İşsizlik Hakkı

Tengrist
İşsizlik Hakkı

Eğer insanlar kendilerine uzmanlar tarafından ihtiyaç olarak dayatılan şeyleri eksiklik olarak kabul etmeye gönüllü olmasalardı, meslekler hakim ve köreltici hale gelemezlerdi. İnsanlar ve meslekler arasındaki karşılıklı bağımlılık yozlaştırılan dil yoluyla örtbas edildi ve tahlil edilemedi. Eski güzel sözcükler, uzmanları evin dükkanın, mağazanın ve bunların arasındaki boşluğun vâsileri olarak belirlemeye yarayan damgalar haline getirildi. En temel ortak mal olan dil, her biri bir mesleğin kontrolü altında olan dolambaçlı jargonlar tarafından kirletildi. Sözcüklerin gasp edilmesi ve gündelik dilin içi boşaltılarak bürokratik bir terminolojiye indirgenmesi ile, çevresel bozulmanın insanları kâra dönük olarak istihdam edilmedikleri sürece fayda sağlamaktan mahrum bırakan özel bir şekli arasında itibarsızlaştırma dereceleri açısından yakın bir paralellik vardır. Profesyonel hakimiyetin etkisini azaltacak olası tasarım, tutum ve kanun değişikliklerinin mümkün olması, bu hakimiyetin arkasına saklandığı isimlendirme hilelerine karşı daha duyarlı olmamıza bağlıdır.

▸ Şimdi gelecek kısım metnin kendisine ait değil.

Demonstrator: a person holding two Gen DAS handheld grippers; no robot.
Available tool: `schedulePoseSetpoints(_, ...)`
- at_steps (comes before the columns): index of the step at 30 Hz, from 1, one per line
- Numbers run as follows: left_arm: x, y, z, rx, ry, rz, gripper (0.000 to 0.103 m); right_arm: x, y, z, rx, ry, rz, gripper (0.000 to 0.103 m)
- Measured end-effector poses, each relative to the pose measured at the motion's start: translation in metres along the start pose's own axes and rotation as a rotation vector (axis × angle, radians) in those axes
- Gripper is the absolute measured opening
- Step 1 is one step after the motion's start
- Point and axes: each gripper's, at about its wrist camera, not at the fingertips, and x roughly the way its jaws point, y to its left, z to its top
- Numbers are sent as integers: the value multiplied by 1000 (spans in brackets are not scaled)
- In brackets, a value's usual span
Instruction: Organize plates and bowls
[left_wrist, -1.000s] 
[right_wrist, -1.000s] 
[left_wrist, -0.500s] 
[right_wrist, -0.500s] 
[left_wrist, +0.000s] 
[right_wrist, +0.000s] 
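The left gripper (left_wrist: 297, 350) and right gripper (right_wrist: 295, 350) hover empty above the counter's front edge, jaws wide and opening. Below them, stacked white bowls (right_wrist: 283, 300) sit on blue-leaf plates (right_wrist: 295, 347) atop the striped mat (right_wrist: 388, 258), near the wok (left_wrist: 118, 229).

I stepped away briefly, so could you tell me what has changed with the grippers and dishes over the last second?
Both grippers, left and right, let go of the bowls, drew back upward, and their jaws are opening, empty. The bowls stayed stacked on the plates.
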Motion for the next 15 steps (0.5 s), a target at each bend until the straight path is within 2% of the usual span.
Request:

Konuşmayı öğrendiğim sıralarda, ‘problemler’ yalnızca matematik ve satranç ile, ‘çözümler’ düğümlerle ya da yasal konularla ilgiliydi ve ‘ihtiyaç’ genelde fiil olarak kullanılırdı. “Bir problemim var” ya da “Bir ihtiyacım var” gibi ifadeler kulağa hoş gelmezdi. Ben ilk gençliğimi yaşarken Mitler çözümler üzerine çalışmaya başladığında, ‘sosyal problem’ de yayıldı. Yoksullar arasında yepyeni ‘problem’ çocuklar olduğu keşfedilirken sosyal hizmet uzmanları da avlarını nasıl etiketleyeceklerini ve onların ‘ihtiyaçlarım’ nasıl standartlaştıracaklarını öğrendiler. İsim olarak kullanılan ‘ihtiyaç’ sözcüğü, mesleklerin hakimiyete giden yolda semirmelerini sağlayan bir besin oldu. Yoksulluk modernleştirildi. İdarecilik, yoksulluğu bir tecrübe olmaktan çıkarıp bir ölçüye dönüştürdü. Yoksullar muhtaçlar haline geldi.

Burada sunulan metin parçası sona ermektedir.